Assumptions and deviations

  • Concentration units. The source paper reports concentrations in ng/mL (with an LLOQ of 4 ng/mL). The model file declares units$concentration = "ug/mL" (= mg/L) so that the natural dose-mg / volume-L arithmetic in model() produces self-consistent apparent volumes; the vignette multiplies by 1000 for the side-by-side comparison against the paper’s ng/mL summaries.
  • Time units. The paper reports ka in 1/h and CL/F, Q/F in L/day. The model file rescales ka = 0.36 / h x 24 = 8.64 / day so that the time axis is uniformly in days; the resulting half-lives match the published 7.05 / 30.9 day values.
  • Bioavailability F. The paper notes “Bioavailability F was unknown, and therefore, parameters relative to the bioavailability were estimated (CL/F, V/F, etc.)” (Methods ‘Pharmacokinetic data analysis’). The model accordingly fixes lfdepot <- fixed(log(1)) so all reported disposition parameters are apparent (CL/F, Vc/F, Q/F, Vp/F); absolute clearance and absolute volumes cannot be recovered from this oral-only data.

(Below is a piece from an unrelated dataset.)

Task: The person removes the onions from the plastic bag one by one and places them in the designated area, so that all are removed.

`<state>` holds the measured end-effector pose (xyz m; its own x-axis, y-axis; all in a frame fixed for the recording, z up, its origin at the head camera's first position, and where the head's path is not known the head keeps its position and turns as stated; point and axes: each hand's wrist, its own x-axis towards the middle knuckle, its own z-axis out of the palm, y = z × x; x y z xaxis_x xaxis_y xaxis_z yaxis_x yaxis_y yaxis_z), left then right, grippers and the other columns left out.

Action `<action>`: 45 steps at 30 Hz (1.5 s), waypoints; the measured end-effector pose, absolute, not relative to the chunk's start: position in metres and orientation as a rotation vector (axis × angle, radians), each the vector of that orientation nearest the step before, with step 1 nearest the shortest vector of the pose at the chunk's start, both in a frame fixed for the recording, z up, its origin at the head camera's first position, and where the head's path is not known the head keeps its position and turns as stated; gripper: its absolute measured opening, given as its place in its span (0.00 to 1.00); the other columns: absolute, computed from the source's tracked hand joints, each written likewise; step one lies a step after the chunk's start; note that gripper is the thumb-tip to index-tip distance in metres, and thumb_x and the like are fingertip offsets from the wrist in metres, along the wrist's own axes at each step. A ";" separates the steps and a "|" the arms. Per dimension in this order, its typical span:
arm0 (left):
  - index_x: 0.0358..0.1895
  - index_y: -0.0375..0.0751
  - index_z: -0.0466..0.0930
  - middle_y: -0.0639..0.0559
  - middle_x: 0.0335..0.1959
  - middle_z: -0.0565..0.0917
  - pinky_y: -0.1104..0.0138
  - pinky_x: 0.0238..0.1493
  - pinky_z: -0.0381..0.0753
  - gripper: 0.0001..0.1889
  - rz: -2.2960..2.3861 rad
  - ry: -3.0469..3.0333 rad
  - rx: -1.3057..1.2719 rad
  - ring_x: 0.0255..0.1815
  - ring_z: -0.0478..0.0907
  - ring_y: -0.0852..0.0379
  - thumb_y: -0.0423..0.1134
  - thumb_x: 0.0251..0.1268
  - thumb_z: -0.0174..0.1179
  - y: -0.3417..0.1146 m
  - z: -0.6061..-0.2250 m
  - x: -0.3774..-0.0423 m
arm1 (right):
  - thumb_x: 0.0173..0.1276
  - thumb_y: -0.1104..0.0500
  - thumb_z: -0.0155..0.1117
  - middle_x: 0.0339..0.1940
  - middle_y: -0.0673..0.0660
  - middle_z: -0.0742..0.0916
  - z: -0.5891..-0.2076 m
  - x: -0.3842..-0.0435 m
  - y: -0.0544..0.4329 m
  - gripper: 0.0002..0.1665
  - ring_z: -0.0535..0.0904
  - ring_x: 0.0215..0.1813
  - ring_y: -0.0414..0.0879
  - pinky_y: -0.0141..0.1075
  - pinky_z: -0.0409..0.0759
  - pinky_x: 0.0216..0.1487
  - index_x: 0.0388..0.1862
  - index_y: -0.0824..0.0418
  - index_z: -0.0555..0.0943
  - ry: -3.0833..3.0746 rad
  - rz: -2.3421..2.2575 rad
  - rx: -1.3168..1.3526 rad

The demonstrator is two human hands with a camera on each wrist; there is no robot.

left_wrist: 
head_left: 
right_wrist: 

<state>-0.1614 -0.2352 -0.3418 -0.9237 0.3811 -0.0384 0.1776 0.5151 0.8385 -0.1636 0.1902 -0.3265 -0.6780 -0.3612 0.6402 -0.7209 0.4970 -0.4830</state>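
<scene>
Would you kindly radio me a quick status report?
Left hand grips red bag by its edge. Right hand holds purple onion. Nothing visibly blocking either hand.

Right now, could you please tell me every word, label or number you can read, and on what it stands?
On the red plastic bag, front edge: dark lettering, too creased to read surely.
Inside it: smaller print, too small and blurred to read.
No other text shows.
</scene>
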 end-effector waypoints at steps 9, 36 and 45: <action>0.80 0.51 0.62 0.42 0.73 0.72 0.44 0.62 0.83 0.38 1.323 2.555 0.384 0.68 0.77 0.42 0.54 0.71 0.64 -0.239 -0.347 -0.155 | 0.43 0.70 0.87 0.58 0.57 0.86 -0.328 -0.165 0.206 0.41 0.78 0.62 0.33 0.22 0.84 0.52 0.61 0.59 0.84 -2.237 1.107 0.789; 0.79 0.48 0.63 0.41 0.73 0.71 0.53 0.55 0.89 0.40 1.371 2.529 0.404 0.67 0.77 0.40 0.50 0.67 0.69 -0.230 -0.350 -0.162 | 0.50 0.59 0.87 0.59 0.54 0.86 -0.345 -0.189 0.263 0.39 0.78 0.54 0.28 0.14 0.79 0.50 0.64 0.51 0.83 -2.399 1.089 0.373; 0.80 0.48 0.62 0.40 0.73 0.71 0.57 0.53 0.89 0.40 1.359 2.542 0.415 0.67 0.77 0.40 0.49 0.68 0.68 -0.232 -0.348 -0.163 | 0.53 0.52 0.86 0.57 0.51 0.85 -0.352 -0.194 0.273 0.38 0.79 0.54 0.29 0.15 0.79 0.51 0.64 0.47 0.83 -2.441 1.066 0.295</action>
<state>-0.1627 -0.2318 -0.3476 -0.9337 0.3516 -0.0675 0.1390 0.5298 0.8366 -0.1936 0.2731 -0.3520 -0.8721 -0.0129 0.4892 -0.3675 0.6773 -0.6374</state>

  • IIV correlation between CL and Vc. Table 2 footnote a marks the IIV terms on CL/F and V2/F (= Vc/F here) as highly correlated, attributed in the Discussion to “variability in bioavailability or in the unbound drug fraction.” The numerical correlation is not reported in the publication, so the model encodes the IIVs as a diagonal omega matrix on (etalka, etalcl, etalvc). A downstream user who reproduces the original NONMEM run could introduce the off-diagonal element from a recovered control stream; this skill does not invent unreported parameter values.
  • IIV on Q and Vp. Table 2 reports NE (not estimable) for the IIV on Q/F and V3/F, attributed in the Results to insufficient information in the data. The model file accordingly omits etalq / etalvp.
  • Late-follow-up underprediction. The model underpredicts the observed median concentration in samples collected 178-202 days after the start of treatment (simulated ~8.3 ng/mL vs observed 17.5 ng/mL median). The authors explicitly acknowledge this feature of the published model in the Discussion (see the quote in the comparison section above). The discrepancy reflects a known limitation of the 2-compartment fit to the late terminal phase, not a transcription error.
  • No covariate effects. Table 2 reports no covariate effects in the final pharmacokinetic model. Baseline age, weight, height, and sex were tabulated in Table 1 but not retained as covariates; the cohort spans a narrow young-adult male military population so the study had limited power to detect demographic effects. These documented-but-unused covariates are recorded under covariatesDataExcluded in the model file (not covariateData) per the convention check.
  • Race / ethnicity. The paper does not report a race or ethnicity breakdown; population$race_ethnicity is set to a descriptive string (“Dutch military personnel and embedded civilians; no further breakdown reported”).